GNOME Bugzilla – Bug 616458
GSocketInputStream's read_async() method occasionally blocks
Last modified: 2010-08-15 19:36:10 UTC
This only happens if the socket is blocking mode. See stack trace in [1]. According to [2] it looks like the socket is actually closed when this happens but that just may be a gdb problem. I think the way GSocketInputStream should work is that read_sync() should always block and read_async() should never block. Ditto for GOutputStream too. [1] :
+ Trace 221505
Thread 2 (Thread 0x7fb84ec25710 (LWP 6234))
$1 = 1
Yes, it is currently assumed that you only use sync ops on blocking sockets and async ops on non-blocking sockets.

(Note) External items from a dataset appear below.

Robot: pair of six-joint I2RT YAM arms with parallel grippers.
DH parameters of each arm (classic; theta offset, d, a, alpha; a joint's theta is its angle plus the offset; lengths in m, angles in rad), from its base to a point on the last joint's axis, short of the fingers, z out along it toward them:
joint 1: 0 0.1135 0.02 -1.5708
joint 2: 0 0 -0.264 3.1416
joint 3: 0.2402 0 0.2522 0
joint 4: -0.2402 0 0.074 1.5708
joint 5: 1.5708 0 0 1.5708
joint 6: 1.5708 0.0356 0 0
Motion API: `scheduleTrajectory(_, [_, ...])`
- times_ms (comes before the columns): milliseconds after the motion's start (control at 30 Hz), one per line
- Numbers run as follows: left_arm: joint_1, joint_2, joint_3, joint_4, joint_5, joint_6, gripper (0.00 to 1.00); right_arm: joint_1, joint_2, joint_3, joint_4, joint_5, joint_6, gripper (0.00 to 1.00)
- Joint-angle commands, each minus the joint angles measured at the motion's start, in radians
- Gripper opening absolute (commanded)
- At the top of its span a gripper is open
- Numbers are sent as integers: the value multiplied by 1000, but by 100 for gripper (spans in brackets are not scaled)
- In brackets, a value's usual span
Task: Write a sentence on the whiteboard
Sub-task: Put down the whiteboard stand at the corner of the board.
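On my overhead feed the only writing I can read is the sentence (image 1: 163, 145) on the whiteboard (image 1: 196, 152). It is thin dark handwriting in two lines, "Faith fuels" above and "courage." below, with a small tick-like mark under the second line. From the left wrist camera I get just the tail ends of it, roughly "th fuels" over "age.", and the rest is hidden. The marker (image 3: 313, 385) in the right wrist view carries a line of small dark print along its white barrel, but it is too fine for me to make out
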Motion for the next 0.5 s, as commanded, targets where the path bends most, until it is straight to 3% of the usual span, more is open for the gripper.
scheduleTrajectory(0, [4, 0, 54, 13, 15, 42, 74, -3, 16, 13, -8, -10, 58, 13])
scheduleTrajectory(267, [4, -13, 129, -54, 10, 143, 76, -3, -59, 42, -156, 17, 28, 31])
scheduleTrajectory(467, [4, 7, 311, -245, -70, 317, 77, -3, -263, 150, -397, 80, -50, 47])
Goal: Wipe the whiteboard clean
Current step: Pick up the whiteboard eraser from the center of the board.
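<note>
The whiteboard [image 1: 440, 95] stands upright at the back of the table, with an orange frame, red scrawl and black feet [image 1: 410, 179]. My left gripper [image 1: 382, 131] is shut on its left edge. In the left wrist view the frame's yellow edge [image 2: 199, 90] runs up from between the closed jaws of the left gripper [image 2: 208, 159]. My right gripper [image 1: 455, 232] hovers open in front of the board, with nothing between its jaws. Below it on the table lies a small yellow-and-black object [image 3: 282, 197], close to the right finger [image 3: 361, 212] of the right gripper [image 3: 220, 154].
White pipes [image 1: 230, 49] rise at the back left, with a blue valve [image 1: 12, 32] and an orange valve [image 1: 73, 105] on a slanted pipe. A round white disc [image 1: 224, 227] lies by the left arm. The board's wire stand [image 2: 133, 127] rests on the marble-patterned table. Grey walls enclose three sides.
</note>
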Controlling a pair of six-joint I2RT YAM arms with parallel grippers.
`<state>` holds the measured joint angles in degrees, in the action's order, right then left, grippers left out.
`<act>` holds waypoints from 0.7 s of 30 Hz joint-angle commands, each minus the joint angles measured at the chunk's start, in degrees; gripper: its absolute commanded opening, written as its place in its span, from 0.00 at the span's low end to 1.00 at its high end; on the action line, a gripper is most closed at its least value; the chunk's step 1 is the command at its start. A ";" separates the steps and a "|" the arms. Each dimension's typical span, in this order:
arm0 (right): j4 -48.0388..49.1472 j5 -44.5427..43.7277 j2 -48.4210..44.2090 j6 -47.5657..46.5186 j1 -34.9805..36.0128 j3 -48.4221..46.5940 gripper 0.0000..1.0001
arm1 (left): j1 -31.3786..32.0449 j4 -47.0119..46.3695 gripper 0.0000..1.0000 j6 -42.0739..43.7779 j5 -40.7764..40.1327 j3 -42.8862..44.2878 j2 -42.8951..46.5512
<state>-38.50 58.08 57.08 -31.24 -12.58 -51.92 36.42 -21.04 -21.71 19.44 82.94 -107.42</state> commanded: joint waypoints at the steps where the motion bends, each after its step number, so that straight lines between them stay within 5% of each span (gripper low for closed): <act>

Originally this would have been hard to fix, but I guess given that all sockets are non-blocking underneath now, there's no theoretical reason it couldn't be fixed now... we'd just need to add new variants of g_socket_send/g_socket_receive that let you override the blocking mode. I assume your problem is that you need to create a single socket, but then the caller needs to be able to implement both synchronous and asynchronous APIs with it?
(In reply to comment #1) > Yes, it is currently assumed that you only use sync ops on blocking sockets and > async ops on non-blocking sockets. Originally this would have been hard to fix, > but I guess given that all sockets are non-blocking underneath now, there's no > theoretical reason it couldn't be fixed now... we'd just need to add new > variants of g_socket_send/g_socket_receive that let you override the blocking > mode. Cool. Sounds great. > I assume your problem is that you need to create a single socket, but then the > caller needs to be able to implement both synchronous and asynchronous APIs > with it? Right. This is for GDBus. I used to just use g_socket_receive() and a GSource from GSocket but for abstraction reasons the transport interface is now on the GIOStream with the rules that sync IO must block and async IO must not block. This abstraction has been chosen so it is relatively easy to use GDBus with a GSocketConnection or a GTlsSocketConnection or a XMPP tube or whatever the user passes in. The way GDBus works is that sync IO is done for authentication and async IO is done from a dedicated worker thread shared by all GDBusConnection instances: http://cgit.freedesktop.org/~david/gdbus-standalone/tree/gdbus/gdbusprivate.c#n154 Basically the worker thread keeps calling read_async(). It works great with the work around mentioned in comment 0 - e.g. I now set the socket non-blocking right after authentication is done: http://cgit.freedesktop.org/~david/gdbus-standalone/tree/gdbus/gdbusconnection.c#n1465 I could remove all synchronous IO by rewriting the authentication stuff but I really don't want to do that (it normally just runs in a worker thread on connection initialization).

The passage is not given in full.